• **Task goal**: Restate every record word for word, without the pictures.

Dataset records
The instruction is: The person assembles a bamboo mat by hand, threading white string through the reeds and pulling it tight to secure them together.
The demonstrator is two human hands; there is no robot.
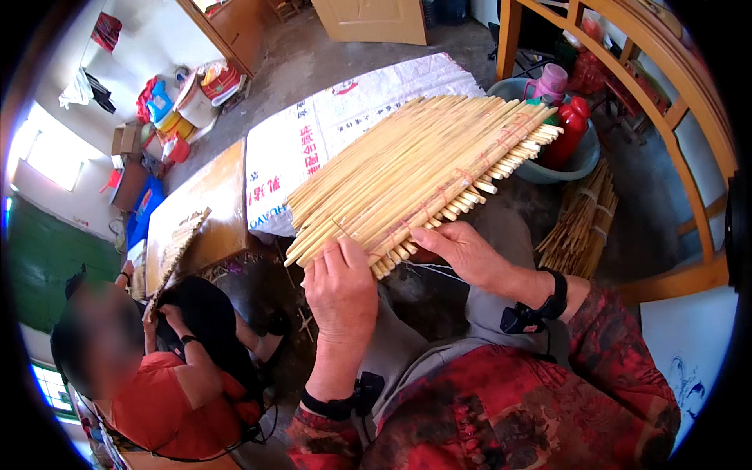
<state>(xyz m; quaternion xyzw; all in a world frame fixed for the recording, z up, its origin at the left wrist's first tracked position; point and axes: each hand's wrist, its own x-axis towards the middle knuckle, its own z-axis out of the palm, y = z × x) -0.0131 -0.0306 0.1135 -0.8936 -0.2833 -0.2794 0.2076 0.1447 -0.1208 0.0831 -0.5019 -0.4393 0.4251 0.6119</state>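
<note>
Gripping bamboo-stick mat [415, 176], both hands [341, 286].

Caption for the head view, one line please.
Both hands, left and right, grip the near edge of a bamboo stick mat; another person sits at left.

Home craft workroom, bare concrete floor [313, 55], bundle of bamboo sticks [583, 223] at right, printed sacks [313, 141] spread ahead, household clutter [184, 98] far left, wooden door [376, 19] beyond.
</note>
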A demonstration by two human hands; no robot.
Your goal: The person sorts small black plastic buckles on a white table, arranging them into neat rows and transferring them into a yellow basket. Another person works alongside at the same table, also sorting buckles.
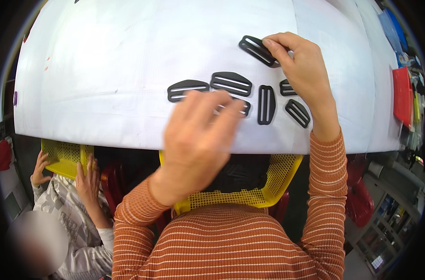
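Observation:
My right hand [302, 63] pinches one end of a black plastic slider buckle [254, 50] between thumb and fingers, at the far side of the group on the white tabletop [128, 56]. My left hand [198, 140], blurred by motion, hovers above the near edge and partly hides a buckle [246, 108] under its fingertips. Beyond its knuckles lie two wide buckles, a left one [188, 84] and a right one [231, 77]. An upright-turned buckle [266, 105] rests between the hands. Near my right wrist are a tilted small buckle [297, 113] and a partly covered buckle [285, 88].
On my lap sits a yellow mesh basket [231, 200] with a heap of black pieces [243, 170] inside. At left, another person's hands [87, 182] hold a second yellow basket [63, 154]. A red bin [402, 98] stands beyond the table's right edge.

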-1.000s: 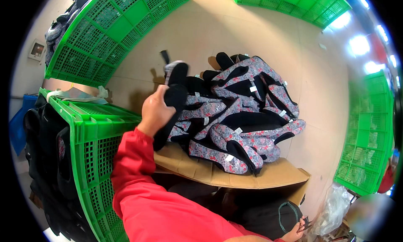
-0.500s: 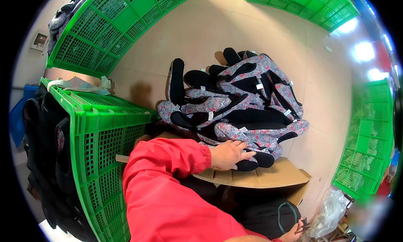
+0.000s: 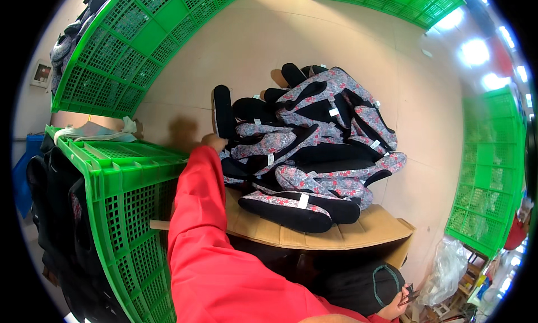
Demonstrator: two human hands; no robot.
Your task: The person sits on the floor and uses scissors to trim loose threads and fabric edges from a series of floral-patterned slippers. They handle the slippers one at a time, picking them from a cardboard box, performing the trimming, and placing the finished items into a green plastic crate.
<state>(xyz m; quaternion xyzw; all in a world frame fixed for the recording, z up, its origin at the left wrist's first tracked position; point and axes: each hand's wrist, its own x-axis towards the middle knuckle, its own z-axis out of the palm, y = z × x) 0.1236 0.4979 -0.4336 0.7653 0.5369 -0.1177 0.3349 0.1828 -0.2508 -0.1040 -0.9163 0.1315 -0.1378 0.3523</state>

• **Exercise solution**:
The instruction is: The person assembles a bamboo mat by hand, threading white string through the reeds and pulling it tight to secure them together.
The demonstrator is two human hands; there is no robot.
<state>(xyz m; quaternion xyzw; all in a world frame fixed for the recording, z up, its origin at the left wrist's first tracked position; point and axes: each hand's wrist, its own x-axis towards the middle knuckle, its own z-axis out of the palm, y = z × x) -0.0131 -0.0306 0.1135 -0.8936 -0.2833 -0.2794 0.2076 0.1447 -0.1208 0.0831 -0.5019 -0.4393 0.4251 0.6119</state>
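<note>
Gripping bamboo-stick mat [415, 176], both hands [341, 286].

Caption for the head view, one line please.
Both hands, left and right, grip the near edge of a bamboo stick mat; another person sits at left.

Home craft workroom, bare concrete floor [313, 55], bundle of bamboo sticks [583, 223] at right, printed sacks [313, 141] spread ahead, household clutter [184, 98] far left, wooden door [376, 19] beyond.
</note>
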A demonstration by two human hands; no robot.
Your goal: The person sorts small black plastic buckles on a white table, arranging them into neat rows and transferring them into a yellow basket. Another person works alongside at the same table, also sorting buckles.
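Observation:
My right hand [302, 63] pinches one end of a black plastic slider buckle [254, 50] between thumb and fingers, at the far side of the group on the white tabletop [128, 56]. My left hand [198, 140], blurred by motion, hovers above the near edge and partly hides a buckle [246, 108] under its fingertips. Beyond its knuckles lie two wide buckles, a left one [188, 84] and a right one [231, 77]. An upright-turned buckle [266, 105] rests between the hands. Near my right wrist are a tilted small buckle [297, 113] and a partly covered buckle [285, 88].
On my lap sits a yellow mesh basket [231, 200] with a heap of black pieces [243, 170] inside. At left, another person's hands [87, 182] hold a second yellow basket [63, 154]. A red bin [402, 98] stands beyond the table's right edge.
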
-1.000s: 
-0.500s: 
+0.000s: 
Demonstrator: two human hands; no robot.
Your task: The person sits on the floor and uses scissors to trim loose threads and fabric edges from a series of floral-patterned slippers. They handle the slippers one at a time, picking them from a cardboard box, performing the trimming, and placing the finished items into a green plastic crate.
<state>(xyz m; quaternion xyzw; all in a world frame fixed for the recording, z up, its origin at the left wrist's first tracked position; point and axes: each hand's wrist, its own x-axis towards the middle knuckle, its own z-axis out of the palm, y = z × x) 0.1236 0.4979 -0.4336 0.7653 0.5369 -0.1177 0.3349 0.1828 -0.2508 -0.1040 -0.9163 0.1315 -0.1378 0.3523</state>

An answer has been given, and the exercise is complete.